Старик спокойно выслушал обвинение, затем, устремив взор на сына, Серен потряс оковами и воззвал к богам - мстителям, моля их возвратить его в ссылку, где он мог бы жить вдали от подобных нравов, а на его сына когда‑нибудь обрушить возмездие. Он потребовал, чтобы обвинитель назвал других участников заговора, ведь не мог же он, старик, находясь в изгнании на далеком острове, в одиночку осуществить государственный переворот, тем более убийство принцепса.

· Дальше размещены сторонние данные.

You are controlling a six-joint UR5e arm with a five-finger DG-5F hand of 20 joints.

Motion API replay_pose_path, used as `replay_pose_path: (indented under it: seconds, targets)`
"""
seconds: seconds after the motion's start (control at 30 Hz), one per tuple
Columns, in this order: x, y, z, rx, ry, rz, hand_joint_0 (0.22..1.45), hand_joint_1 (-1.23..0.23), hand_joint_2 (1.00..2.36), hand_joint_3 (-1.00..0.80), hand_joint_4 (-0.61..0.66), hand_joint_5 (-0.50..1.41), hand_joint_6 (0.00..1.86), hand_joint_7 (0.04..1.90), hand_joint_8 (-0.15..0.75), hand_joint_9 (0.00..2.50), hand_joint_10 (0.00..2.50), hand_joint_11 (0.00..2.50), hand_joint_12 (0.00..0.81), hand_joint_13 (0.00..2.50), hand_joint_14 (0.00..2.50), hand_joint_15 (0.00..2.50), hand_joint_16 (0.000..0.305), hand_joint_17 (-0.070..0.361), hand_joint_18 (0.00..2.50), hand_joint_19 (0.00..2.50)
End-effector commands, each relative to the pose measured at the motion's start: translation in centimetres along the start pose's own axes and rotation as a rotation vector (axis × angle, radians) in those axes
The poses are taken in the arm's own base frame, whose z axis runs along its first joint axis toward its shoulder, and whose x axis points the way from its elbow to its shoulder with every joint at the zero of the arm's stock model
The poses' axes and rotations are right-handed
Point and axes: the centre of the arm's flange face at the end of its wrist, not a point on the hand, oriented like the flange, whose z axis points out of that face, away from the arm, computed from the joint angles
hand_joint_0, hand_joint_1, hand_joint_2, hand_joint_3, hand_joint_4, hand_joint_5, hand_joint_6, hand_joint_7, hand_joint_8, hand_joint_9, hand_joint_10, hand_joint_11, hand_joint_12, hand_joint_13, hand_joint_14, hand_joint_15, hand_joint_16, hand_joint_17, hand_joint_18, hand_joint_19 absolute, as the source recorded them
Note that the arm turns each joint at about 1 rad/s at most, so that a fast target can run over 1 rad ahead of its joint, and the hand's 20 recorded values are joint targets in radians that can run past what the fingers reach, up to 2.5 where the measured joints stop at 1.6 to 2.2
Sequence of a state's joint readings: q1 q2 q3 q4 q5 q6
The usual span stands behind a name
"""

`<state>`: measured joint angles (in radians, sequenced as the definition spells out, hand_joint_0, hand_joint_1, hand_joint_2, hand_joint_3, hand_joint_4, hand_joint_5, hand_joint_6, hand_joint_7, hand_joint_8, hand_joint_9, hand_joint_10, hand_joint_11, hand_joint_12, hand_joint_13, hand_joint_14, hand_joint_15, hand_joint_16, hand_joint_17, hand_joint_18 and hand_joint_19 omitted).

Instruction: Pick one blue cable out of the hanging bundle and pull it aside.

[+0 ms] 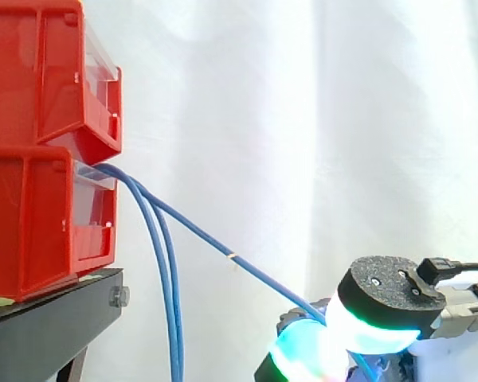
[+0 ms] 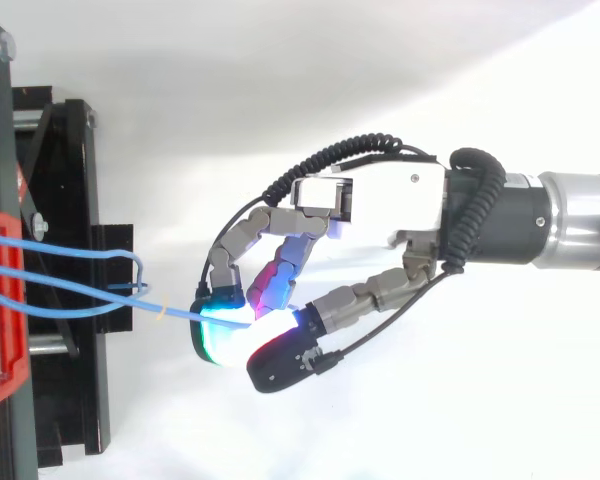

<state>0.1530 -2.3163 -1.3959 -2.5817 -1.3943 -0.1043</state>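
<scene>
Robot hand (image 1: 386,296) lower right, pinching thin blue cable (image 1: 223,250) | stacked red plastic bins (image 1: 32,95) upper left | black metal stand (image 1: 48,318) beneath | white curtain (image 1: 319,119)

Blue cable (image 1: 199,233) — red bins (image 1: 32,223), black stand (image 1: 40,334), white curtain (image 1: 303,119)
</scene>
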Motion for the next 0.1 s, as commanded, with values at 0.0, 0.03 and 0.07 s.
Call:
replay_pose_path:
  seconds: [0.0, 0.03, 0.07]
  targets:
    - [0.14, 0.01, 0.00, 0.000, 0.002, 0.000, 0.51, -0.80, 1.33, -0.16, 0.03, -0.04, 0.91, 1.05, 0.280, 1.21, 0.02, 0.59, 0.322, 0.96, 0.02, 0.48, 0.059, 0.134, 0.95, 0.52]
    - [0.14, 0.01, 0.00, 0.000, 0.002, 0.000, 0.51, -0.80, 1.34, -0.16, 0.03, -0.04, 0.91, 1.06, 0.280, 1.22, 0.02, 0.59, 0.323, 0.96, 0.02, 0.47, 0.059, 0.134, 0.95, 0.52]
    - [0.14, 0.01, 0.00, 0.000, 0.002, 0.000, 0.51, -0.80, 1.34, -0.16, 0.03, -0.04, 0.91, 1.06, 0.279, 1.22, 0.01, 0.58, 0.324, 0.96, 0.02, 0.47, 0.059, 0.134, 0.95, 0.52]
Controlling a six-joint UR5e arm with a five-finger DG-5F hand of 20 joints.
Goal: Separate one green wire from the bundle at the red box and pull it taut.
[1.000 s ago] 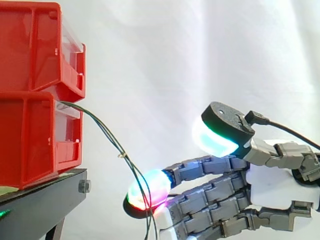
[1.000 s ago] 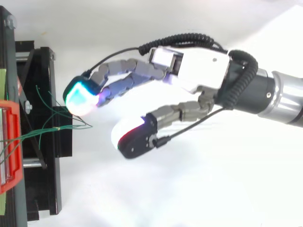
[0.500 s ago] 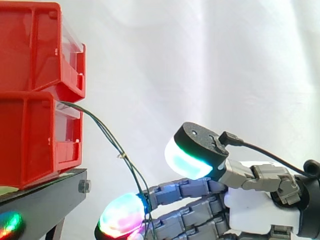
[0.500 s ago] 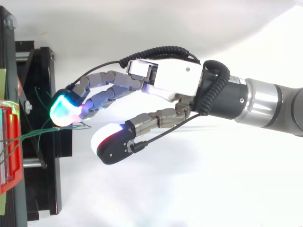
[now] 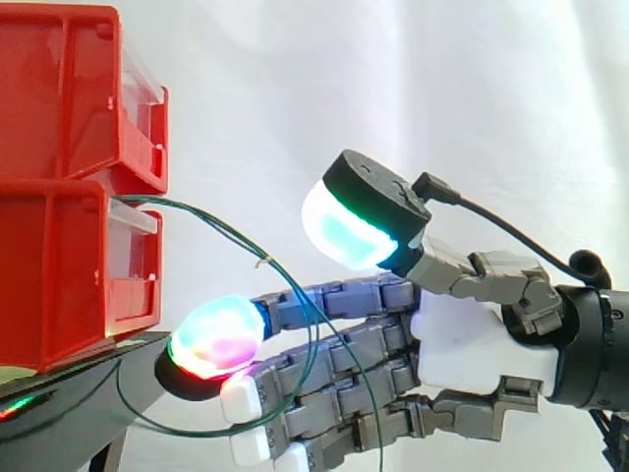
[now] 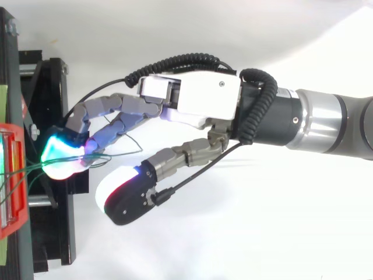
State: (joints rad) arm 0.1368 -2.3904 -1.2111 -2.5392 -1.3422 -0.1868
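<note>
Two stacked red bins (image 5: 69, 197) stand on a black stand (image 5: 69, 428) at the left. Thin green wires (image 5: 211, 218) come out of the lower bin, arc to the right and drape over my hand's fingers, looping below them. My hand (image 5: 472, 329) reaches in from the right with its fingers stretched towards the bins, the glowing fingertips (image 5: 214, 337) close to the stand's edge. The thumb pad (image 5: 344, 228) is raised well above the fingers, clear of the wires. From above, the hand (image 6: 198, 99) has the wires (image 6: 119, 154) running between its fingers and thumb.
The red bin front (image 6: 11, 175) and the black stand's frame (image 6: 52, 105) fill the left edge in the top view. A white curtain hangs behind, and a white surface lies under the arm.
My hand has moved left towards the bins and risen. The green wires, which hung down in front of the fingertips, now lie across the fingers and bulge upward.
</note>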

Тогда обвинитель, вынуждаемый законом подтвердить обвинение, называет в числе соучастников ближайшего друга Домициана Нерву.
Лысый Нерон пришел в великое смущение и снял обвинение. Отпрыск, зная, что простой народ, не стесняясь в выражениях, угрожает ему расправой, в преступном неистовстве дал деру. Что же ты думаешь? Не прошло и двух недель, как по приказу принцепса его возвращают из Равены и заставляют довести обвинение до конца, причем в разговоре с ним Домициан не скрывал ненависти к старику - отцу. Наконец в сенате были собраны голоса: Серен старший был осужден на смерть, замененную впоследствии ссылкой. В связи с этим приговором Домициан заявил - без обвинителей законы будут бессильны и государство окажется на краю гибели.
Тит Корнелий помедлил - по - видимому, боролся с собой и, проиграв сражение с желанием блеснуть словцом, - не скрывая гордости, с воодушевлением закончил.
- Так доносчиков - породу людей, придуманную на общественную погибель и до того необузданных, что никогда и никому не удавалось сдержать их в разумных границах даже с помощью наказаний, - поощрили обещанием наград.
Наступила тишина.
Молчали оба, отец и сын.
Наконец Тит Корнелий обратился к Ларцию.
- Полагаю, ты вправе согласиться на предложение Капитона. Объяви, что ты давно подозревал меня в преступном замысле. В противном случае тебя тоже постигнет кара. Я хотел бы, чтобы ты выжил и отомстил нашим врагам. О нас не беспокойся.
Сын невольно отпрянул. Отец оттер пальцами намокшую переносицу и добавил.
- Собственно месть мало занимает меня. Куда больше беспокоит твоя судьба.
- Моя судьба не отделима от моего имени, - нарочито не торопясь, едва сдерживая ярость, ответил Ларций. - Мое имя неотделимо от твоего. Предать тебя - опозорить род. Зачем мне тогда жить, отец? И как?..
- Тоже верно, - согласился отец. - В таком случае пусть решают боги.
Он был невозмутим.
Через месяц эдиктом Домициана Лонга уволили из армии. В указе упоминалось о неспособности префекта "в виду ранения" в полной мере выполнять обязанности начальника конницы. Объяснение откровенно издевательское - ведь после того, как в сражении в Сарматии Ларций потерял левую кисть, он еще почти год командовал конным отрядом, и никому его искалеченная рука не мозолила глаза. Выходное пособие, обязательное в таком случае, назначили уничтожающе оскорбительное - несколько тысяч сестерций. Ему было предписано жить тихо, из города без разрешения не выезжать.